── Dataset extract

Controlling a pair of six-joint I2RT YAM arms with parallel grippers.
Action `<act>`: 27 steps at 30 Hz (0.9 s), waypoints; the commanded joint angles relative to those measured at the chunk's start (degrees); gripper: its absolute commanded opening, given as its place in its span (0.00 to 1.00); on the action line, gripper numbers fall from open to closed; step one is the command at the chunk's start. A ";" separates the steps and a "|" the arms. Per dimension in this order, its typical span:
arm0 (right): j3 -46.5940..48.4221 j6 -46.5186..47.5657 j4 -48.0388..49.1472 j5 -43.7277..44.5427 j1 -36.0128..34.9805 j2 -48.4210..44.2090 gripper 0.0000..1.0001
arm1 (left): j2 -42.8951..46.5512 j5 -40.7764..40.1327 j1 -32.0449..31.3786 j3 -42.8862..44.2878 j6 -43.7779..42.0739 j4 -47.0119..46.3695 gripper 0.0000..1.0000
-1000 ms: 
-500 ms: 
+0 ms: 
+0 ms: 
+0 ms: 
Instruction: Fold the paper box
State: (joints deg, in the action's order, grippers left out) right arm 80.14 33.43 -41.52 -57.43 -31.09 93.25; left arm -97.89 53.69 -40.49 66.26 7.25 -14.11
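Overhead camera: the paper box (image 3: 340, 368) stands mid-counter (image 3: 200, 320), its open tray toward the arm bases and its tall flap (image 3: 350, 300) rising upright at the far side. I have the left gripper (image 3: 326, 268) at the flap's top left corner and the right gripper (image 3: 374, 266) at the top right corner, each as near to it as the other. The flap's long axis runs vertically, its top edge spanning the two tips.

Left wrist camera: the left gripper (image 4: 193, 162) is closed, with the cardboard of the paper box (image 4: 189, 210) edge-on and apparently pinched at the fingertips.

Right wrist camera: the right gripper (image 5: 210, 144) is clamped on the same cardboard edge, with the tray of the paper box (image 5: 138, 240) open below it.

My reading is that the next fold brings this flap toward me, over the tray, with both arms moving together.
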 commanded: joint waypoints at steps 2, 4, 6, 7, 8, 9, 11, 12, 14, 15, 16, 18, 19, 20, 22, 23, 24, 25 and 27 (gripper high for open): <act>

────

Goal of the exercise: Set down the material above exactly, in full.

Written solution:
Controlling a pair of six-joint I2RT YAM arms with parallel grippers.
Action `<act>`: 27 steps at 30 Hz (0.9 s), waypoints; the commanded joint angles relative to those measured at the chunk's start (degrees); gripper: its absolute commanded opening, given as its place in its span (0.00 to 1.00); on the action line, gripper numbers fall from open to closed; step one is the command at the chunk's start. A ";" separates the steps and a "|" the arms. Per dimension in this order, its typical span:
arm0 (right): j3 -46.5940..48.4221 j6 -46.5186..47.5657 j4 -48.0388..49.1472 j5 -43.7277..44.5427 j1 -36.0128..34.9805 j2 -48.4210..44.2090 gripper 0.0000..1.0001
arm1 (left): j2 -42.8951..46.5512 j5 -40.7764..40.1327 j1 -32.0449..31.3786 j3 -42.8862..44.2878 j6 -43.7779..42.0739 j4 -47.0119..46.3695 gripper 0.0000..1.0000
-1000 ms: 
-500 ms: 
+0 ms: 
+0 ms: 
+0 ms: 
Instruction: Fold the paper box
State: (joints deg, in the action's order, grippers left out) right arm 80.14 33.43 -41.52 -57.43 -31.09 93.25; left arm -97.89 53.69 -40.49 66.26 7.25 -14.11
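Overhead camera: the paper box (image 3: 340, 368) stands mid-counter (image 3: 200, 320), its open tray toward the arm bases and its tall flap (image 3: 350, 300) rising upright at the far side. I have the left gripper (image 3: 326, 268) at the flap's top left corner and the right gripper (image 3: 374, 266) at the top right corner, each as near to it as the other. The flap's long axis runs vertically, its top edge spanning the two tips.

Left wrist camera: the left gripper (image 4: 193, 162) is closed, with the cardboard of the paper box (image 4: 189, 210) edge-on and apparently pinched at the fingertips.

Right wrist camera: the right gripper (image 5: 210, 144) is clamped on the same cardboard edge, with the tray of the paper box (image 5: 138, 240) open below it.

My reading is that the next fold brings this flap toward me, over the tray, with both arms moving together.
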 commanded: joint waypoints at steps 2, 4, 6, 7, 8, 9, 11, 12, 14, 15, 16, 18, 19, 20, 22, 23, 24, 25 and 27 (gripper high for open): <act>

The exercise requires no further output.